Mobiliser la gouvernance

La CSRD n’est pas seulement un sujet de mise en conformité. Il s’agit d’un véritable projet d’entreprise qui implique des choix opérationnels mais aussi une mobilisation de la gouvernance sur les sujets ESG de même niveau que celle qui s’applique aux sujets financiers. Trois acteurs clés vont être particulièrement sollicités :

– le conseil d’administration qui devra monter en compétences sur le sujet CSRD pour être capable d’évaluer l’impact de cette nouvelle réglementation sur le modèle d’affaires de l’entreprise ;

– le comité d’audit, dont la mission va s’élargir pour superviser les données extra-financières ;

– la fonction finance qui jouera un rôle clé pour les activités de reporting et d’analyse normative.

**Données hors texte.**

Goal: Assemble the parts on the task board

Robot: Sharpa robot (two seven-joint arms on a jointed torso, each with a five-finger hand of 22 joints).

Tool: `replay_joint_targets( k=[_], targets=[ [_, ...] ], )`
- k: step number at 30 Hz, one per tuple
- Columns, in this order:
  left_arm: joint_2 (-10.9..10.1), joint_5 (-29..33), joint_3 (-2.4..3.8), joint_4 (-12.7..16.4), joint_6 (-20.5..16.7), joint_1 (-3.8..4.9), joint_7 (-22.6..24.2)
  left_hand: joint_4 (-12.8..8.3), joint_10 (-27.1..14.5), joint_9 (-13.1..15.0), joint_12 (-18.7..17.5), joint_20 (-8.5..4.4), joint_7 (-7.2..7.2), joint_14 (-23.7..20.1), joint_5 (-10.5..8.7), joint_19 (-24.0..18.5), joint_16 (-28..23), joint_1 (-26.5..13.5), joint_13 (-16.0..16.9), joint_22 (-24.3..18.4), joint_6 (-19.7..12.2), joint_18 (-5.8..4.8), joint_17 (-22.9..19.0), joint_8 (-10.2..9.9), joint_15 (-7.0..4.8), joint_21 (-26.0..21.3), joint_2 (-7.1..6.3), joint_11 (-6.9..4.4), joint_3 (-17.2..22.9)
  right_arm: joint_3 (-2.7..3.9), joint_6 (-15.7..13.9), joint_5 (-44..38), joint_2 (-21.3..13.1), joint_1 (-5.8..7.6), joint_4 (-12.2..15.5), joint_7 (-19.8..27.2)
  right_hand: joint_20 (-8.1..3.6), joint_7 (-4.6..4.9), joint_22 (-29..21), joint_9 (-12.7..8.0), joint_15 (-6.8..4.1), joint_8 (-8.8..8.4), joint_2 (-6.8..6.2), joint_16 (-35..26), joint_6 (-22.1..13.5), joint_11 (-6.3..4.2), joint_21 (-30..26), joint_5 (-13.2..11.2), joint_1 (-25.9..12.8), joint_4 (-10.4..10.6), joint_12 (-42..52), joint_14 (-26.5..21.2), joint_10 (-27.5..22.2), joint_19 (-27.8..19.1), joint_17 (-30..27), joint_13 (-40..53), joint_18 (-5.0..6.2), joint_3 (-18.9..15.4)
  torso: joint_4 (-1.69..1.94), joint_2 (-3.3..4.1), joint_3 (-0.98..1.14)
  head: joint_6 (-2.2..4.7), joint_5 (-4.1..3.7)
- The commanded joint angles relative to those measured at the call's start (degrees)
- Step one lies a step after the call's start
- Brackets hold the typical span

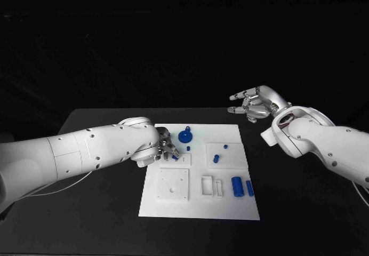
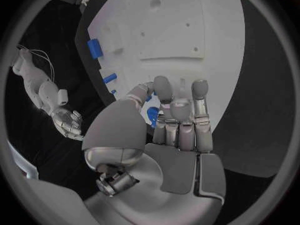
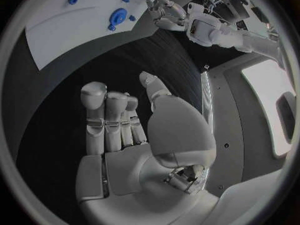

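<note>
A black table (image 1: 92,213) carries the flat white rectangular task board (image 1: 200,205). At the board's left edge, the left hand (image 1: 167,151) pinches a small blue plastic part (image 2: 152,116) just above the plate. Off the board's far right corner, the right hand (image 1: 256,104) hovers released, fingers apart, farther from the parts.

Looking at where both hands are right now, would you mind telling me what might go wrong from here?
1. The left hand pinches a small blue part at its fingertips over the task board; such a slight hold might slip, dropping the part.
2. The blue gear-shaped part stands close beside that hand, so a sideways move could knock it.
3. The right hand hovers open off the board's far corner, too far away to steady anything.
</note>
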Motion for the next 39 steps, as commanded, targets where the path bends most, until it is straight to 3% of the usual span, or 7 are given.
replay_joint_targets(
  k=[1, 17, 22, 23, 29, 39],
  targets=[
    [-0.1, -0.3, 0.03, 0.3, 1.2, -0.02, -0.2, -5.3, 2.5, 29.9, 0.1, 0.09, -5.81, 0.4, -0.18, 0.2, 0.1, 0.5, -0.1, 1.2, 11.7, -0.37, -0.1, 0.4, -0.05, 0.0, 0.83, -0.65, 4.9, 0.04, 1.0, 0.2, 0.0, 0.00, 0.0, 0.6, 0.12, 0.02, 4.8, 0.1, 0.03, -0.09, 0.00, 0.0, 0.3, 0.09, -0.2, 0.2, -0.5, 0.0, -0.1, -0.2, -0.4, 2.5, 0.0, -0.1, 1.11, 0.3, 0.00, 0.02, 0.00, -0.06, 0.00],
    [-0.1, -0.3, 0.03, 0.4, 1.7, -0.06, -0.1, -5.2, 2.5, 28.6, 0.1, 0.15, -5.78, 0.3, -0.88, 0.2, 0.1, 0.6, -0.4, 1.2, 11.8, -0.37, -0.3, 0.4, 0.00, -0.1, 0.97, -0.62, 4.7, 0.04, 1.4, 0.3, 0.0, -0.01, 0.0, 0.6, 0.12, 0.03, 4.8, 0.0, 0.03, -0.11, 0.02, 0.0, 0.3, 0.08, -0.2, 0.3, -0.5, -0.1, -0.1, -0.2, -0.4, 2.5, 0.0, -0.1, 1.10, 0.3, -0.07, 0.06, 0.08, -0.29, -0.21],
    [-0.1, -0.3, 0.03, 0.3, 2.0, -0.06, -0.2, -5.0, 2.5, 25.1, 0.0, 0.16, -5.73, 0.3, -3.03, 0.3, 0.0, 0.9, -0.5, 1.2, 12.0, -0.39, -0.5, 0.5, 0.00, -0.3, 1.31, -0.68, 4.3, 0.04, 1.4, 0.3, 0.0, -0.01, 0.0, 0.6, 0.11, 0.02, 4.8, 0.1, 0.02, -0.09, 0.06, 0.0, 0.3, 0.08, -0.1, 0.5, -0.6, -0.2, -0.1, -0.2, -0.4, 2.6, 0.0, -0.1, 1.10, 0.4, -0.05, 0.03, 0.09, -0.30, -0.39],
    [0.0, -0.3, 0.03, 0.4, 2.1, -0.06, -0.2, -5.0, 2.5, 23.3, 0.0, 0.16, -5.73, 0.3, -3.24, 0.3, 0.1, 1.1, -0.5, 1.2, 12.2, -0.42, -0.5, 0.7, 0.00, -0.3, 1.41, -0.68, 3.9, 0.04, 1.4, 0.4, 0.0, -0.01, 0.0, 0.6, 0.11, 0.02, 4.8, 0.1, 0.02, -0.09, 0.06, 0.0, 0.3, 0.08, -0.1, 0.5, -0.6, -0.2, -0.1, -0.2, -0.4, 2.6, 0.0, -0.1, 1.10, 0.4, -0.04, 0.04, 0.10, -0.36, -0.43],
    [0.1, -0.3, 0.03, 0.4, 2.3, -0.06, -0.3, -5.0, 2.6, 21.1, 0.0, 0.24, -5.60, 0.3, -5.31, 0.4, -0.1, 1.4, -0.6, 1.2, 12.2, -0.38, -0.9, 0.7, 0.06, -0.5, 1.77, -0.62, 3.5, 0.04, 1.5, 0.4, 0.0, -0.01, 0.1, 0.6, 0.11, 0.02, 4.8, 0.1, 0.02, -0.09, 0.06, 0.0, 0.3, 0.08, -0.1, 0.5, -0.6, -0.2, -0.1, -0.2, -0.4, 2.6, 0.0, -0.1, 1.10, 0.4, -0.07, 0.02, 0.11, -0.38, -0.51],
    [0.3, -0.3, 0.03, 0.4, 2.8, -0.06, -0.5, -4.9, 2.5, 19.0, -0.1, 0.24, -5.54, 0.3, -6.37, 0.4, -0.2, 1.6, -0.8, 1.2, 12.2, -0.40, -1.2, 0.7, 0.07, -0.7, 2.06, -0.57, 2.9, 0.04, 1.6, 0.5, -0.1, -0.01, 0.2, 0.7, 0.10, 0.03, 4.8, 0.1, 0.02, -0.09, 0.06, 0.0, 0.3, 0.08, -0.2, 0.6, -0.7, -0.3, -0.1, -0.2, -0.4, 2.6, 0.0, -0.1, 1.11, 0.4, -0.05, 0.03, 0.08, -0.50, -0.70]
  ],
)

D’ailleurs, un benchmark réalisé par KPMG sur un certain nombre de banques montre que dans 50 % d’entre elles, la CSRD est de la responsabilité de la direction financière, les autres directions concernées étant celle de la RSE (33 %) et des risques (17 %). La gouvernance de la CSRD devra en outre s’attacher à se préserver du greenwashing volontaire ou involontaire qui pourrait s’introduire dans le rapport de durabilité et à alerter la direction générale sur son contenu, mais aussi consolider le lien avec les parties prenantes. Cette dimension est importante pour progresser sur le chemin de la durabilité car elle permet de mieux comprendre comment l’entreprise est perçue par le monde extérieur et d’ajuster au mieux les efforts en matière d’ESG.

Et s’il fallait une dernière recommandation pour qualifier la nature du premier rapport de durabilité de l’ère de la CSRD, ce serait : « Dire quelque chose plutôt que rien, établir un rapport sincère, transparent et honnête, enrichi d’une trajectoire d’amélioration et qui énonce en toute transparence les difficultés à résoudre... ».